Paper: arXiv:2509.23224.

Terminal window
# 1. Train on LeRobot LIBERO data (Modal A100, ~$3-5)
modal run scripts/train_a2c2_lerobot.py --output a2c2_lerobot_v1.npz
# 2. Serve with the checkpoint loaded
reflex serve ./my-export/ --a2c2-checkpoint ./a2c2_lerobot_v1.npz

When --a2c2-checkpoint is unset, the hook isn’t loaded; /act behavior is unchanged from baseline. Backward-compatible.

For each chunk of N actions, the hook computes a per-step correction:

correction[i] = A2C2Head(actions[i], observation, chunk_position=i, latency_estimate_ms)
actuated[i] = actions[i] + correction[i]

The correction is bounded by the head’s training distribution; it doesn’t replace the policy’s action, it nudges it. Per the paper, this fixes RTC overshoot/undershoot on high-latency Jetson without retraining the base VLA.

The hook tracks two rolling windows from real /act traffic:

TrackerWindowDefault thresholdSkip when
latency_p95_mslast 100 acts< 40 msLow latency — correction not needed
success_ratelast 50 acts> 90%Policy is doing fine on its own
cold_startfirst 5 actsInsufficient signal

A2C2 only fires when both signals favor it: high latency AND low success. Matches the paper’s guidance that A2C2 has positive marginal value only at high-latency low-success regimes.

{
"actions": [...],
"latency_ms": 45.2,
"a2c2_applied": true,
"a2c2_reason": "applied",
"a2c2_correction_magnitude": 0.073
}

a2c2_reason is a bounded enum: applied | cold_start | low_latency | high_success. a2c2_correction_magnitude is the L2 norm of the residual across the chunk. Use these for observability dashboards.

When the hook is not loaded, the a2c2_* fields are absent.

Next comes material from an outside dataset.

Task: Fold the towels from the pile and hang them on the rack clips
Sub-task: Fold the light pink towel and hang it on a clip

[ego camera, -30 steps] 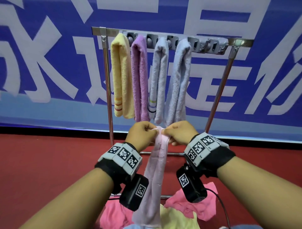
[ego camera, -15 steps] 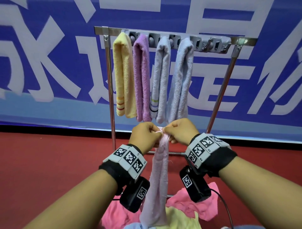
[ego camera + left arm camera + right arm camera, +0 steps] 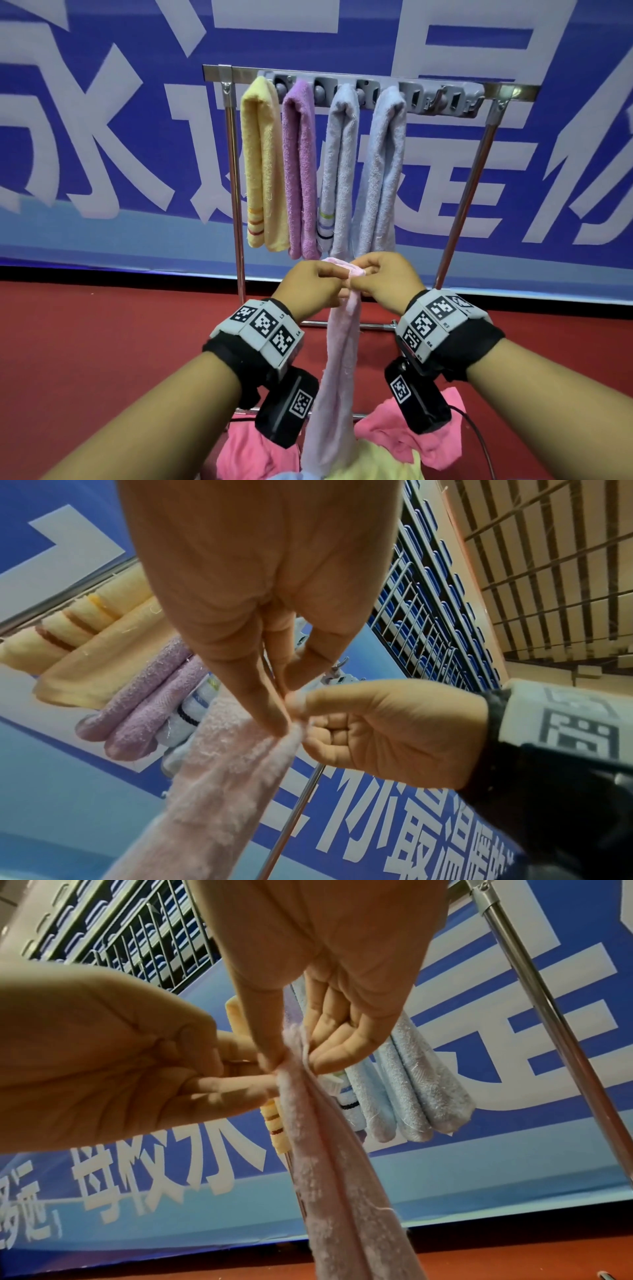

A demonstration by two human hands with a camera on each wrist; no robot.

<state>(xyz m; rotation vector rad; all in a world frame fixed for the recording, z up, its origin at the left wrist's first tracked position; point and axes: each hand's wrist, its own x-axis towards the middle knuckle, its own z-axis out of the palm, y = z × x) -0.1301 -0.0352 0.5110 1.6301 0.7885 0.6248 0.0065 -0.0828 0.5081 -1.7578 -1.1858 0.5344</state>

MetricTypeLabelsFires when
reflex_a2c2_applied_totalCounterreason="applied"Forward pass ran + correction added
reflex_a2c2_skipped_totalCounterreason in {cold_start, low_latency, high_success}A2C2 skipped

Track applied / (applied + skipped). If skipped > 95% sustained, the head isn’t earning its keep on this hardware — consider disabling.

The default A2C2Config:

  • Action dim: 7 (Franka); customizable via training-time config
  • Observation dim: 256
  • Chunk size: 50
  • Hidden dim: 128, 3 hidden layers, GELU activation
  • Positional encoding dim: 32 (sinusoidal, sqrt-scale frequencies)
  • Total params: ~72K at FP32, ~280 KB
  • Paper-scaled (hidden_dim=64): ~25K params, ~96 KB — under the 150 KB ceiling

NumPy-only forward pass on the hot path. No torch import in serve runtime; CPU forward is sub-5ms; Orin Nano projection is 1.5–3 ms via SIMD speedup.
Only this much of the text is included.